The introduction of VAR by JP Morgan
The term VaR was first introduced by JP Morgan in 1994 (Leong, 1997, cited in Grayling p.23). The VaR has grown to be the industry standard for measuring portfolio risks. Even the Bank for International Settlements (BIS) and the central bank around the world set the capital adequacy requirements for market risk in terms of VaR estimate. Linsmeier and Pearson (2000) described VaR as summary of statistical measure of possible portfolio losses with a given confidence level over specified period.
The objective of this report is to estimate and analyse the Value at Risk (VaR) for the given four (4) portfolio assets using Variance – Covariance method and Historical method. The distinction between the two methods as well as the sensitivity of the VaR value to the sample sizes will also be discussed. The outline of the sections will be as follows - section 2 and 3 briefly outlined the assumptions behind VaR and the VaR parameters. Section 4 describes the VaR methodology used in this report. Data, results and Discussion are summarized in Section 5 and 6. Finally, Section 7 concludes the report.
2. The assumptions behind VaR Calculation
According to Allen et.al. (2004), there are several statistical assumptions for VaR calculation. First assumption is stationarity requirement. Stationarity refers to assumption that certain percentage of fluctuation in returns has the same probability of occurrence at any point of time. A related assumption is the random walk assumption of inter-temporal unpredictability. That is, day-to-day fluctuations in returns are independent and there is no relevant information available at time t to forecast prices at time t + 1. Another assumption is the non-negativity requirement, which stipulates that financial assets with limited liability cannot attain negative values. However, derivatives (e.g., forwards, futures, and swaps) fail to meet this assumption. The time consistency requirement states that the portfolio does not change over the holding period. For multiple asset portfolios, the assumption is the change in the portfolio return is a liner combination of all the changes in the portfolio assets. And the most questionable assumption is the asset returns are normally distributed. Despite many evidence shows that most assets are not normally distributed, this assumption is still a standard assumption in finance.
3. VaR Parameters
Three aspects need to be kept in mind when judging the VaR of a portfolio. In the first place, we need to know the initial value of the portfolio and two arbitrarily parameters – the duration and the confidence level. Dowd (2002) emphasized that the choice of the two parameters often depends on the use of VaR number and also consideration for back-testing.
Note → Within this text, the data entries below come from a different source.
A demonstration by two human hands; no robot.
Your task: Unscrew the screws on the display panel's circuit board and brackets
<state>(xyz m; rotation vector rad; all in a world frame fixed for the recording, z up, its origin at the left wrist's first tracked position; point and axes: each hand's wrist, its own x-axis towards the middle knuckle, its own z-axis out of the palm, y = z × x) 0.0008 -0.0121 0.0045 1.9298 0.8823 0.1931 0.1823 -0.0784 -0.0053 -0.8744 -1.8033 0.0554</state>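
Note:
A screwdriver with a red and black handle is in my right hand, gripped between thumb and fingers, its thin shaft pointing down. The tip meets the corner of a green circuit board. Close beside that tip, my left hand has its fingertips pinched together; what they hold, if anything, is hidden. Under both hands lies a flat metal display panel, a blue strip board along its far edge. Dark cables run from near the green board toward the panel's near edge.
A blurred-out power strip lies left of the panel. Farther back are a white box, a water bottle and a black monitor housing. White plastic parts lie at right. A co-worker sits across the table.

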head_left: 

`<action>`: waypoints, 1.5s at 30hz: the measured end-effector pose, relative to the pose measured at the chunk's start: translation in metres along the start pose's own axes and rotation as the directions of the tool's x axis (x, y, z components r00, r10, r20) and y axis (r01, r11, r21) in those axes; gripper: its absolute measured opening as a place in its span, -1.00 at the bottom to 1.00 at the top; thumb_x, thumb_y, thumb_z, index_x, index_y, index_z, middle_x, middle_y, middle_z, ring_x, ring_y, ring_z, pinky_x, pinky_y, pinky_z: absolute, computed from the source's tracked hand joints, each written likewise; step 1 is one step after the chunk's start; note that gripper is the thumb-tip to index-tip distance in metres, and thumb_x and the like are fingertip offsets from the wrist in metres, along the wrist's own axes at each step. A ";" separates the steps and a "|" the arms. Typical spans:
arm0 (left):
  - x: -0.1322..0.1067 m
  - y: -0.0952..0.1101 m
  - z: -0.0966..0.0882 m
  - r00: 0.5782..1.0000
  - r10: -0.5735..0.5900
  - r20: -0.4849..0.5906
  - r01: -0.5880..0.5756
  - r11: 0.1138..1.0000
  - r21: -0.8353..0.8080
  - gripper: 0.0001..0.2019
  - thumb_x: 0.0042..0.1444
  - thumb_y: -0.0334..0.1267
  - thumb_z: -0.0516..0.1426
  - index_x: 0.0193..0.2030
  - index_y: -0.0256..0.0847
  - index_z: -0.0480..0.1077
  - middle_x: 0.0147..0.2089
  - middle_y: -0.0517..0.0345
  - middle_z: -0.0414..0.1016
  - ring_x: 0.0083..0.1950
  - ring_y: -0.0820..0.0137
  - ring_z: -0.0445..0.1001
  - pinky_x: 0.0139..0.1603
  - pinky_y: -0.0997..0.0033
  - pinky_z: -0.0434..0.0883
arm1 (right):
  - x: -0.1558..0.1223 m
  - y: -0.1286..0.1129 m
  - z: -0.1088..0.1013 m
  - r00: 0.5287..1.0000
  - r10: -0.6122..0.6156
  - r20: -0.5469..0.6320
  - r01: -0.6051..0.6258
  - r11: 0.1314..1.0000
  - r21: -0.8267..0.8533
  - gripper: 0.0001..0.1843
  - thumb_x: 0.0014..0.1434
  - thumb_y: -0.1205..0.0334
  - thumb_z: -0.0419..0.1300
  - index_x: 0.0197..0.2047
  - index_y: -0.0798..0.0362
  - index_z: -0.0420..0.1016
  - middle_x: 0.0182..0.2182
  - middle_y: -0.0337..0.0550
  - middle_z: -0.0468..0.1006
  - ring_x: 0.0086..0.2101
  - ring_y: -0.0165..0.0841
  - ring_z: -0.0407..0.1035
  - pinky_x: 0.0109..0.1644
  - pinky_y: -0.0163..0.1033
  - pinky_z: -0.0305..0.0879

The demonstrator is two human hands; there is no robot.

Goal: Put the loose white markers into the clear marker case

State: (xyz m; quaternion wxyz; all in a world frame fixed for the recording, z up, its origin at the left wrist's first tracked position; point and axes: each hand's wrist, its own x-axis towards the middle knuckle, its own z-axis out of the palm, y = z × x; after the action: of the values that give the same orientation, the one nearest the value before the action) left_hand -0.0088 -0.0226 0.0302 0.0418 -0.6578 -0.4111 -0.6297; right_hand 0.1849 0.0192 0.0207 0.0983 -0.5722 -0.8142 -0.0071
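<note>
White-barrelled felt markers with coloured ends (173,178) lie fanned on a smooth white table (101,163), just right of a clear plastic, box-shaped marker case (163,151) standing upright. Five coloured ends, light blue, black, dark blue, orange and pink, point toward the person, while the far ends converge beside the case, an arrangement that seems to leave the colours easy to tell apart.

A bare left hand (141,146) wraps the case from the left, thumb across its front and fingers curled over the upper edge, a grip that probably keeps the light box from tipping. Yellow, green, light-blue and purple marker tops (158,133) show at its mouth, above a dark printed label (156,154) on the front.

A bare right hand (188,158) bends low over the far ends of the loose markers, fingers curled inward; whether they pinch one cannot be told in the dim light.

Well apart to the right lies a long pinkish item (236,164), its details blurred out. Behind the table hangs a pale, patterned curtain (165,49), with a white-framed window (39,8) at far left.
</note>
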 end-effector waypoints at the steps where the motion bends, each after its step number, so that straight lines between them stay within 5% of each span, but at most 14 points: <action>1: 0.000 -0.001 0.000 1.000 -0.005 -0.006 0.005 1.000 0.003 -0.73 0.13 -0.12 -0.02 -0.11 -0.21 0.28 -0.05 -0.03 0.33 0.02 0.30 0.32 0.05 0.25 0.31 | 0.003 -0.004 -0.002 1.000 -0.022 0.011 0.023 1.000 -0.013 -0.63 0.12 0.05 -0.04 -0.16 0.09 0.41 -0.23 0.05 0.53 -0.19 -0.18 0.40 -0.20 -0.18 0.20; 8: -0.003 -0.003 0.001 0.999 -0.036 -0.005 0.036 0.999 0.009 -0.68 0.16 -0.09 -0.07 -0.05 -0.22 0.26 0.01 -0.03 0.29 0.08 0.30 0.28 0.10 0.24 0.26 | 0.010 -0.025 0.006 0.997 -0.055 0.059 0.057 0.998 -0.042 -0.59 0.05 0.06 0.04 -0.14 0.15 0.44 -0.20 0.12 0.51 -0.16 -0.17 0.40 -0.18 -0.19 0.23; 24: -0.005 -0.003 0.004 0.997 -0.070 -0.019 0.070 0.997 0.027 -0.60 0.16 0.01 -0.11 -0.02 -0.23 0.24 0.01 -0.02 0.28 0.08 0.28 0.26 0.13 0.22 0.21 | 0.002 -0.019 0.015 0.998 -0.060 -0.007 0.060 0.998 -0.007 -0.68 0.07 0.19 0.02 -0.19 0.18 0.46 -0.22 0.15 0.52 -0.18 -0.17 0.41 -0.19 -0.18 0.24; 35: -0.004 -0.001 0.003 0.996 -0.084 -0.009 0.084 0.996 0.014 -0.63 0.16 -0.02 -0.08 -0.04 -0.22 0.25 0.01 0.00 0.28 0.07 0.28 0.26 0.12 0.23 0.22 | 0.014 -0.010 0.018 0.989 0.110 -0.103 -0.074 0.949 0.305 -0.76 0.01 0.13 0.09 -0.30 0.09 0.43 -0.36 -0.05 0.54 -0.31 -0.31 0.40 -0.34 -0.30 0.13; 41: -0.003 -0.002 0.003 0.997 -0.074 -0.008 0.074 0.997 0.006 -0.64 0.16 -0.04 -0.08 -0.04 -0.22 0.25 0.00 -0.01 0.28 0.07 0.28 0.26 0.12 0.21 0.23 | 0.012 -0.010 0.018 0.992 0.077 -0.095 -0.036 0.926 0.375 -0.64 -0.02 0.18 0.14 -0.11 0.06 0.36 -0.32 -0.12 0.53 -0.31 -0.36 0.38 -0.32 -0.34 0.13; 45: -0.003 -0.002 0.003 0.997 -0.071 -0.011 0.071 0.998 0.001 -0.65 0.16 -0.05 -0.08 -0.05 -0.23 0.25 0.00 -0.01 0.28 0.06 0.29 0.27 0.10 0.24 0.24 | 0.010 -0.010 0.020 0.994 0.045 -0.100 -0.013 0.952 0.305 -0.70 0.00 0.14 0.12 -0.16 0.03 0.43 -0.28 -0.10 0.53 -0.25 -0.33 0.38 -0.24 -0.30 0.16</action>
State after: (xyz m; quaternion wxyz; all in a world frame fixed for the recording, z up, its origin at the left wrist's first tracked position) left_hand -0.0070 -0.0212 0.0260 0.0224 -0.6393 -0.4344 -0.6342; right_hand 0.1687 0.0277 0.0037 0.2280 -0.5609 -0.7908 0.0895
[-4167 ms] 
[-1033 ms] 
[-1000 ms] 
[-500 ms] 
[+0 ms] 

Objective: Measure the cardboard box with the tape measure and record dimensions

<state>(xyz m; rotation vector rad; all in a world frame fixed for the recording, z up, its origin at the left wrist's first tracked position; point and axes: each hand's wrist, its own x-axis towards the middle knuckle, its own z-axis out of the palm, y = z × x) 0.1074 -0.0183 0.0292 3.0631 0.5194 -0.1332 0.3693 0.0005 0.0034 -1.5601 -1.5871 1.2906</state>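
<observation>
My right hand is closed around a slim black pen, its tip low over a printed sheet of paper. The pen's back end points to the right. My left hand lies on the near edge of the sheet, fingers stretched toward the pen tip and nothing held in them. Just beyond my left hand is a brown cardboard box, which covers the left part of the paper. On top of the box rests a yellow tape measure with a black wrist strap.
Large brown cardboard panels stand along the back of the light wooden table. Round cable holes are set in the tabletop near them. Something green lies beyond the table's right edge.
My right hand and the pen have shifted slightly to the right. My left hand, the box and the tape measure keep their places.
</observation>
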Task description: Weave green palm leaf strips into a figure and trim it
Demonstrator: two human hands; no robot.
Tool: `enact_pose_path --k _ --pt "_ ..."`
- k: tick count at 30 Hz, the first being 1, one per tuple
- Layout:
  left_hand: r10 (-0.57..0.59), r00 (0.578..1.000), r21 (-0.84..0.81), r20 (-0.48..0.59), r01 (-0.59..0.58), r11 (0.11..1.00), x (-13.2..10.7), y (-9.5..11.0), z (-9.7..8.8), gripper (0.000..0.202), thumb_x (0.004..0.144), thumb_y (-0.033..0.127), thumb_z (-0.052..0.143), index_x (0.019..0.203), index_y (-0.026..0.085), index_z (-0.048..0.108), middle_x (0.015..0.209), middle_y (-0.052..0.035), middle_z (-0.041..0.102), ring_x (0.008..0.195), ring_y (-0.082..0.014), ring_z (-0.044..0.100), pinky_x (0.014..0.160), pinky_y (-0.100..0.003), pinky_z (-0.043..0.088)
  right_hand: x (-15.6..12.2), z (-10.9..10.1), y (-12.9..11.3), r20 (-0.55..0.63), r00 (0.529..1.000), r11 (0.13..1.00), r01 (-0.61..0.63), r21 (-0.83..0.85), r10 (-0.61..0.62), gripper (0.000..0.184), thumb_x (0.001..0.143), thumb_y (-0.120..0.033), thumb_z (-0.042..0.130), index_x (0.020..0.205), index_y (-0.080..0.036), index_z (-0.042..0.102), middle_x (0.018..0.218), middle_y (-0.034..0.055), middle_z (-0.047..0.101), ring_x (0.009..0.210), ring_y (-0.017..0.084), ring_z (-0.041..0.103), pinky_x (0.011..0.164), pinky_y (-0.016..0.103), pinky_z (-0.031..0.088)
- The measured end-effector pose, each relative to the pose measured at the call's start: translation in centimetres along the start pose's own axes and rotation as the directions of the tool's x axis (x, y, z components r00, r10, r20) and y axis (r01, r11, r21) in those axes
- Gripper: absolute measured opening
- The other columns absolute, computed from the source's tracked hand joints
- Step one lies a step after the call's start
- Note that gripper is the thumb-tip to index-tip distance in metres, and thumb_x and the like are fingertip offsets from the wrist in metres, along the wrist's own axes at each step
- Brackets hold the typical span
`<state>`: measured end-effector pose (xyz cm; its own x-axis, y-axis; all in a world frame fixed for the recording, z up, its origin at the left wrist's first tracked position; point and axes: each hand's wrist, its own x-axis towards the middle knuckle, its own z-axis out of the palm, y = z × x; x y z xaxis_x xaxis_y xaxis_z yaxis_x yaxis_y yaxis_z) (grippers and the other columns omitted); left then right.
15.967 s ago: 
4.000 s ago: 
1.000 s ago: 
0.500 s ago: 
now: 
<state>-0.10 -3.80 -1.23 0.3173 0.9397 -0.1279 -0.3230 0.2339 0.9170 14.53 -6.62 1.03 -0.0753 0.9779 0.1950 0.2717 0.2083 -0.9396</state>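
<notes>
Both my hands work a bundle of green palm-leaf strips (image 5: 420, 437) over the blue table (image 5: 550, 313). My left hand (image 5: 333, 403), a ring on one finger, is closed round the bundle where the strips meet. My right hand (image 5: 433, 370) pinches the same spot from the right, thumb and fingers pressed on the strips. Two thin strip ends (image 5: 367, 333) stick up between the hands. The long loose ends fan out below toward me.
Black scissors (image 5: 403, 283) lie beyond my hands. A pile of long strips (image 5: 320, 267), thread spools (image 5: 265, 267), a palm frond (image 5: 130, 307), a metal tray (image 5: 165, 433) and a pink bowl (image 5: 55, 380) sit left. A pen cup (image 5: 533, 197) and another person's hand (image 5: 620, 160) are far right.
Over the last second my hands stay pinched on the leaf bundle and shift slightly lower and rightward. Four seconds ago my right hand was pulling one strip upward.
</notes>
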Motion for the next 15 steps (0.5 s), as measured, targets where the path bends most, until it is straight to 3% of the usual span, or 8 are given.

Allen et.al (2004) mentioned that VaR calculations require assumptions about the possible future values of the portfolio in the future. There are at least three ways to calculate a rate of return from period t to t + 1 as shown below:
The absolute change method violates the stationarity requirement. The simple return as a measure of the change in the underlying factor meets the stationarity requirement, but it does not comply with the time consistency requirement. And continuously compounded return satisfies both stationarity and time consistency requirement. However, for short duration asset and small R, the r is ≈ R.
4. VaR Methodology used
4.1 Historical Method
This is probably the simplest non-parametric method with no assumption of shape of the distribution of asset returns. The historical distribution of returns to the assets in the portfolio is used to simulate the portfolio’s VaR on the assumption that the asset is held over the time period cover in the historical data set.
The assumptions of the historical simulation approach are firstly there are no underlying assumptions of normality distribution. Secondly, the approach is based on the assumption of history repeating itself which may not be true in reality. Lastly, each day in the time series used in measuring the VaR has equally weightage. This could be a potential problem if there is a trend in the variability – lower in the earlier periods and higher in the later periods (Benninga and Wiener, 1998).
In historical method, we first identify sample of historic returns of different assets in the portfolio over observation period. The weight of assets in the portfolio is used to stimulate the hypothetical distribution of portfolio changes. By ordering all the resulting data, the relevant percentile of historical return leads us to the VaR of our portfolio, with 95% confidence level; the VaR equals the value at the 5% quantile of worst outcomes (Dowd, 1998).
4.2 Variance-Covariance Method
Variance-covariance method relates the VaR of a portfolio to the standard deviation of the portfolio returns. Generally, the larger the variance of a portfolio return, the more likely the occurrence of large swings in the portfolio value and the larger the VaR (Van den Goorbegh and Vlaar, 1999).
The underlying key VaR assumption of this method is similar to RiskMetrics approach introduced by JP Morgan. First, it is assumed that asset volatilities and correlations are relatively stable and can be estimated using historical data. In reality, however, volatilities and correlations change dramatically and but sensitivity check of the data may reduce this error. Secondly, the portfolio change is assumed to follow normality assumption. And lastly, to facilitate the analysis of VaR for large portfolio asset, RiskMetrics use the Risk-Mapping methodology to map the risk in the individual asset (Leong, 1997, cited in Grayling p.23). In this assignment, the risk mapping process is not explored as we only analyse four portfolio assets.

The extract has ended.